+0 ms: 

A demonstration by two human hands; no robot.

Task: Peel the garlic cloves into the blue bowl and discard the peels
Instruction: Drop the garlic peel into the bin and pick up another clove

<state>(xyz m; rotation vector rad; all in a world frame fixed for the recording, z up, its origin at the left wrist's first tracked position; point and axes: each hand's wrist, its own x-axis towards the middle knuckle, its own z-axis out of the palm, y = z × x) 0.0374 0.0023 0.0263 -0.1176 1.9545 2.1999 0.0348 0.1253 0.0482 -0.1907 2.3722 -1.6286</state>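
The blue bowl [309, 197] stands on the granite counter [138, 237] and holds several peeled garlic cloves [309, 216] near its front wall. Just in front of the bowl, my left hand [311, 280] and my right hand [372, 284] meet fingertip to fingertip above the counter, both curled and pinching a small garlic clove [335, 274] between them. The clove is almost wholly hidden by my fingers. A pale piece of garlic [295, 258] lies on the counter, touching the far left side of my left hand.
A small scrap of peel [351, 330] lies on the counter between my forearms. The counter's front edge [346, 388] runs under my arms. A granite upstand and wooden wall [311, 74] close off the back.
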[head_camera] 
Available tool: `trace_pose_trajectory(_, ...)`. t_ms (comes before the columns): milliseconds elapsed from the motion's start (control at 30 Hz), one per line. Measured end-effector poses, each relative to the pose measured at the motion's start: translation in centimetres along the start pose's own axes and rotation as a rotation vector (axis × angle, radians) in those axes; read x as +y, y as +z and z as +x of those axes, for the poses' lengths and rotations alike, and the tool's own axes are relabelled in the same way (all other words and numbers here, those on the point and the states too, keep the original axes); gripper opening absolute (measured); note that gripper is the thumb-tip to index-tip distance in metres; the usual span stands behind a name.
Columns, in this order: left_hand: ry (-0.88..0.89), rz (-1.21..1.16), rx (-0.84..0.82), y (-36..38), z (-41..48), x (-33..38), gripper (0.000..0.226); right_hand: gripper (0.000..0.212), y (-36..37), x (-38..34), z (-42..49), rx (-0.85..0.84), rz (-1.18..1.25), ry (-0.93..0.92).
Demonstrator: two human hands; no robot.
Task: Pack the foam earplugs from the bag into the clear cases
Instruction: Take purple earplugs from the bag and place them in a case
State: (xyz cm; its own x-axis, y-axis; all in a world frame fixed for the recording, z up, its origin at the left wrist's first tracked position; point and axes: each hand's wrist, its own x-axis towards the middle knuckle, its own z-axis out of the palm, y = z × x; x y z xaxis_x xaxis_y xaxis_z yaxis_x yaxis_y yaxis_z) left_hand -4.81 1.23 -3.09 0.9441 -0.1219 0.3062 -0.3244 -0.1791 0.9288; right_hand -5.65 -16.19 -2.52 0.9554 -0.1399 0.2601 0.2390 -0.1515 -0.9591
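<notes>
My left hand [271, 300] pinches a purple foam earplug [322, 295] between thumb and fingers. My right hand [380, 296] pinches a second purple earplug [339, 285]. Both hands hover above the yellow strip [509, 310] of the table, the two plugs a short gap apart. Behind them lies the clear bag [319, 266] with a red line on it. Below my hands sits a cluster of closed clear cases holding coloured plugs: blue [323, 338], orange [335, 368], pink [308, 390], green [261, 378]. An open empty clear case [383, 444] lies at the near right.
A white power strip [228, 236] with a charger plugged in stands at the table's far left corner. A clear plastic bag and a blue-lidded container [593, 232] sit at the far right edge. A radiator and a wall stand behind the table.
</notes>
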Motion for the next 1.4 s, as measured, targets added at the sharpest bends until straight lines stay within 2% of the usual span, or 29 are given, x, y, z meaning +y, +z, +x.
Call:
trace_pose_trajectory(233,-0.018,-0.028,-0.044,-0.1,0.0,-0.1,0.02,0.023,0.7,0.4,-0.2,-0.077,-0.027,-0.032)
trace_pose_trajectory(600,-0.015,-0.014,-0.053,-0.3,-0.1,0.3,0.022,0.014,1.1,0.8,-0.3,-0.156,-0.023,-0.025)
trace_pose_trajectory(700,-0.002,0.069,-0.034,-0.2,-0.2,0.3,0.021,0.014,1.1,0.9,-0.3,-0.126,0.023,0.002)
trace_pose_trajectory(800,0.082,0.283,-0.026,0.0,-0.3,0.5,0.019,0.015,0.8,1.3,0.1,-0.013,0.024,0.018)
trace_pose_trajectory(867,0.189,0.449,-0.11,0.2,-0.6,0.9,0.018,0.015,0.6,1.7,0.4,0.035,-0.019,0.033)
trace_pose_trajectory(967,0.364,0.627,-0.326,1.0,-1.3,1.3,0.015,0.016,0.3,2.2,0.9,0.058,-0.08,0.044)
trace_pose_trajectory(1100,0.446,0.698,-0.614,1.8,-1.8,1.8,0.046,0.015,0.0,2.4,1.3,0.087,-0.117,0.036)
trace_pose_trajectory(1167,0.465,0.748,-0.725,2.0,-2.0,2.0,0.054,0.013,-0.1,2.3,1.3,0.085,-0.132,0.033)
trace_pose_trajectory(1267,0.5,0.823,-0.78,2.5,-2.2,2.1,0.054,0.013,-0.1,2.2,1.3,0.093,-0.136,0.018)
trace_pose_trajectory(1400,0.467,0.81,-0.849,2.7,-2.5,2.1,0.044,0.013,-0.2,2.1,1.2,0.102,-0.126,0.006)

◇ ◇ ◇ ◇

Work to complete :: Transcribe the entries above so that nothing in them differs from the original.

Solution to the exercise ::
+0 ms: 

A demonstration by two human hands; no robot.

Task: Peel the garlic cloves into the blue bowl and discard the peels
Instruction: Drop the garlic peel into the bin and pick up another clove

<state>(xyz m; rotation vector rad; all in a world frame fixed for the recording, z up, its origin at the left wrist's first tracked position; point and axes: each hand's wrist, its own x-axis towards the middle knuckle, its own z-axis out of the palm, y = z × x) 0.0374 0.0023 0.0263 -0.1176 1.9545 2.1999 0.0348 0.1253 0.0482 -0.1907 2.3722 -1.6286</state>
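The blue bowl [309, 197] stands on the granite counter [138, 237] and holds several peeled garlic cloves [309, 216] near its front wall. Just in front of the bowl, my left hand [311, 280] and my right hand [372, 284] meet fingertip to fingertip above the counter, both curled and pinching a small garlic clove [335, 274] between them. The clove is almost wholly hidden by my fingers. A pale piece of garlic [295, 258] lies on the counter, touching the far left side of my left hand.
A small scrap of peel [351, 330] lies on the counter between my forearms. The counter's front edge [346, 388] runs under my arms. A granite upstand and wooden wall [311, 74] close off the back.
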[head_camera] 
Available tool: `trace_pose_trajectory(_, ...)`. t_ms (comes before the columns): milliseconds elapsed from the motion's start (control at 30 Hz), one per line. Measured end-effector poses, each relative to the pose measured at the motion's start: translation in centimetres along the start pose's own axes and rotation as a rotation vector (axis × angle, radians) in those axes; read x as +y, y as +z and z as +x of those axes, for the poses' lengths and rotations alike, and the tool's own axes are relabelled in the same way (all other words and numbers here, those on the point and the states too, keep the original axes); gripper opening absolute (measured); note that gripper is the thumb-tip to index-tip distance in metres; the usual span stands behind a name.
Columns, in this order: left_hand: ry (-0.88..0.89), rz (-1.21..1.16), rx (-0.84..0.82), y (-36..38), z (-41..48), x (-33..38), gripper (0.000..0.226); right_hand: gripper (0.000..0.212), y (-36..37), x (-38..34), z (-42..49), rx (-0.85..0.84), rz (-1.18..1.25), ry (-0.93..0.92).
Demonstrator: two human hands; no robot.
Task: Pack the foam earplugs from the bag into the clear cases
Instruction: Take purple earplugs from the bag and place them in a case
State: (xyz cm; its own x-axis, y-axis; all in a world frame fixed for the recording, z up, its origin at the left wrist's first tracked position; point and axes: each hand's wrist, its own x-axis towards the middle knuckle, its own z-axis out of the palm, y = z × x; x y z xaxis_x xaxis_y xaxis_z yaxis_x yaxis_y yaxis_z) left_hand -4.81 1.23 -3.09 0.9441 -0.1219 0.3062 -0.3244 -0.1791 0.9288; right_hand -5.65 -16.19 -2.52 0.9554 -0.1399 0.2601 0.2390 -0.1515 -0.9591
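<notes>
My left hand [271, 300] pinches a purple foam earplug [322, 295] between thumb and fingers. My right hand [380, 296] pinches a second purple earplug [339, 285]. Both hands hover above the yellow strip [509, 310] of the table, the two plugs a short gap apart. Behind them lies the clear bag [319, 266] with a red line on it. Below my hands sits a cluster of closed clear cases holding coloured plugs: blue [323, 338], orange [335, 368], pink [308, 390], green [261, 378]. An open empty clear case [383, 444] lies at the near right.
A white power strip [228, 236] with a charger plugged in stands at the table's far left corner. A clear plastic bag and a blue-lidded container [593, 232] sit at the far right edge. A radiator and a wall stand behind the table.
</notes>
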Motion for the next 1.4 s, as measured, targets added at the sharpest bends until straight lines stay within 2% of the usual span, or 29 are given, x, y, z meaning +y, +z, +x.
Call:
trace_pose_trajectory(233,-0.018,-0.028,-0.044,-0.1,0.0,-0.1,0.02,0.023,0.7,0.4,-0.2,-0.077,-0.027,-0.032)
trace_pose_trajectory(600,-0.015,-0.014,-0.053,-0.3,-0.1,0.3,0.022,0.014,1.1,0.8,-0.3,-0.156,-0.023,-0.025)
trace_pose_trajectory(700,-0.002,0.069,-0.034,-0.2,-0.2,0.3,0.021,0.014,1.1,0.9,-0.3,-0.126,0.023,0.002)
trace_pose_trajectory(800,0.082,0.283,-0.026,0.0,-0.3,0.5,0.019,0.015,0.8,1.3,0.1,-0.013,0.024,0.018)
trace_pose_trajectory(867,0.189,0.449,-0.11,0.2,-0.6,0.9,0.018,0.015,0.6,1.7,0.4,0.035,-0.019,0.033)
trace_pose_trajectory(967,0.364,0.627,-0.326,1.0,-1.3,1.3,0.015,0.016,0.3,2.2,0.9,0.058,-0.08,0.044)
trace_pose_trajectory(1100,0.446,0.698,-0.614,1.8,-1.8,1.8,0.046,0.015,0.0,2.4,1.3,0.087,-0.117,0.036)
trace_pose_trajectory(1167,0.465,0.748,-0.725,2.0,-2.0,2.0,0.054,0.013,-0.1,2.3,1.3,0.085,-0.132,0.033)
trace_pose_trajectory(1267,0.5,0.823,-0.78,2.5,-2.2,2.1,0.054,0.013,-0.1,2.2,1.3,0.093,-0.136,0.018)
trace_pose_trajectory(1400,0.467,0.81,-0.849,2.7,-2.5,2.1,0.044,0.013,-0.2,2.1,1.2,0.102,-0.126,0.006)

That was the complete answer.